Christopher Sepulvado, 69, was scheduled to be executed Wednesday for the 1992 murder of his 6-year-old stepson, Wesley Mercer, who was beaten and scalded to death for having soiled his pants at school, TheAdvertiser.com reports.

At a hearing Thursday before U.S. District Judge James Brady of Baton Rouge, La., lawyers for the state Department of Corrections notified the defense of their plans to execute Sepulvado using a one-drug execution protocol containing pentobarbital. But Brady said the state had provided the defense with no information about how and when the drug was purchased, what type of training has been provided to prison staff, who will carry out the execution and what type of medical supervision if any is involved.

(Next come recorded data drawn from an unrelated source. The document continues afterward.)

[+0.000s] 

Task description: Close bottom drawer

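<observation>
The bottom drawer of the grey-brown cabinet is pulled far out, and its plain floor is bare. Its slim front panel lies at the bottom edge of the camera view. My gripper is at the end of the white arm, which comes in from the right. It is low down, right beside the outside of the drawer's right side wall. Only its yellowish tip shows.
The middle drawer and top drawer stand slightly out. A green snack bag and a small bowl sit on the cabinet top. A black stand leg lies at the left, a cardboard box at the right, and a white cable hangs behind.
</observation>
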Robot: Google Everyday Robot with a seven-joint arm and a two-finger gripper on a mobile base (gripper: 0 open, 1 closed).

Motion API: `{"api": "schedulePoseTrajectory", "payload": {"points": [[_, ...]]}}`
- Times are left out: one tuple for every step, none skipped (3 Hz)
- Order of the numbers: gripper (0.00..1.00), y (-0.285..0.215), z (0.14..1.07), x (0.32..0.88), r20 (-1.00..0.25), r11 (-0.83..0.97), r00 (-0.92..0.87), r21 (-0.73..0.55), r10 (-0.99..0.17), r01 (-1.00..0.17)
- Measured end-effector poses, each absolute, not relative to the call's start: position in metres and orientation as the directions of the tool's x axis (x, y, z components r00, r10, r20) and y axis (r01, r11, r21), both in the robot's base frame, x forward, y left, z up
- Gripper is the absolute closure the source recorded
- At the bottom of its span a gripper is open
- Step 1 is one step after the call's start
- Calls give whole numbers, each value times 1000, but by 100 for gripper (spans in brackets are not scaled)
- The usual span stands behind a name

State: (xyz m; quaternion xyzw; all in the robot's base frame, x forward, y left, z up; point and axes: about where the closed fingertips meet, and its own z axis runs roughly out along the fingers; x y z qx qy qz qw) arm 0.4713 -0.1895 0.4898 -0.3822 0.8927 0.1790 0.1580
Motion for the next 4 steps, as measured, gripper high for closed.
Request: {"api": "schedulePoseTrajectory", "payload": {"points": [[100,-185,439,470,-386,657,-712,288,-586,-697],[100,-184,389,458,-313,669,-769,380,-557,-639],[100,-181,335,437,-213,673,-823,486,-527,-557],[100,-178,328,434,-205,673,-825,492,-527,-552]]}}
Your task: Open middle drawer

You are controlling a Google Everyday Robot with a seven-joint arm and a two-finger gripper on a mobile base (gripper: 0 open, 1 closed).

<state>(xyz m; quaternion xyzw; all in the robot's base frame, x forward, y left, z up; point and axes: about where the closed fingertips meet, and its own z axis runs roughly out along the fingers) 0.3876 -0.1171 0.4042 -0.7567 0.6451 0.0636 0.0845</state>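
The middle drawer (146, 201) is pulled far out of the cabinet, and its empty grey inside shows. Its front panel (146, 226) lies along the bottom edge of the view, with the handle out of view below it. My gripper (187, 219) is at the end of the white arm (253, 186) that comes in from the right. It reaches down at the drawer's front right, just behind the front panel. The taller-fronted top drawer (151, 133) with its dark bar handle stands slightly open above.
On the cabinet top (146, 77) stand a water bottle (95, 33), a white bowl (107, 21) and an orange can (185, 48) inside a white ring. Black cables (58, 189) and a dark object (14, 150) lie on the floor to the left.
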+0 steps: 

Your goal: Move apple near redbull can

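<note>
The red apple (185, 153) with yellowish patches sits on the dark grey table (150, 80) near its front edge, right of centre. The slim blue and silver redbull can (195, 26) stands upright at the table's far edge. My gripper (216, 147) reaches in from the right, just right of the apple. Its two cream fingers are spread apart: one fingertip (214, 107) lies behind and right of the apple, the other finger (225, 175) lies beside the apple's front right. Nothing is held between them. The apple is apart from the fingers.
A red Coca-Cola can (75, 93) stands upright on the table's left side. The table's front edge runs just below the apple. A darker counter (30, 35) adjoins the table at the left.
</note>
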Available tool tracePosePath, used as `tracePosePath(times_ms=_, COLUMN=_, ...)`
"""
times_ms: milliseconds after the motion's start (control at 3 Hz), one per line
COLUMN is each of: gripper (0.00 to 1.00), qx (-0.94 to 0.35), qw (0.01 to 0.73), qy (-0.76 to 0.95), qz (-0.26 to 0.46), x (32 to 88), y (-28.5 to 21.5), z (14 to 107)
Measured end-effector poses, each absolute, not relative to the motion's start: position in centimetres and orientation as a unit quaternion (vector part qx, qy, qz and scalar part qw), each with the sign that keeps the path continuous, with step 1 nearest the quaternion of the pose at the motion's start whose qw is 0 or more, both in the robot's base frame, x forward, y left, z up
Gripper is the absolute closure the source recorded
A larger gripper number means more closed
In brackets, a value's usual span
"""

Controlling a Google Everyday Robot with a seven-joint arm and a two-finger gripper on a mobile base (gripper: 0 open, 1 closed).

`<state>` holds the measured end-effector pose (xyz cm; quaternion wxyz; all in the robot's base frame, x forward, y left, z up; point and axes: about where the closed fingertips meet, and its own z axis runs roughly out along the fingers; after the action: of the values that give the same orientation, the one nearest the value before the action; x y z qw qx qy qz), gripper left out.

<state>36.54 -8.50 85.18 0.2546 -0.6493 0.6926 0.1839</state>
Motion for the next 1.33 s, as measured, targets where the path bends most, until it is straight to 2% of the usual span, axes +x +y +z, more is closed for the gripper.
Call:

Without such details, Brady said, Sepulvado’s lawyers cannot protect his right against cruel and unusual punishment under the Eighth Amendment to the U.S. Constitution.

The state will have an opportunity to execute Sepulvado, Brady said, “but it must do so in a constitutional manner.”

A lawyer for the state said after the hearing that the ruling would be appealed. But he said no effort would be made to carry out the execution next week.

Gary Clements, Sepulvado’s lawyer, said he was relieved but not really surprised by the judge’s decision because the case for delaying the execution was “pretty clear cut.”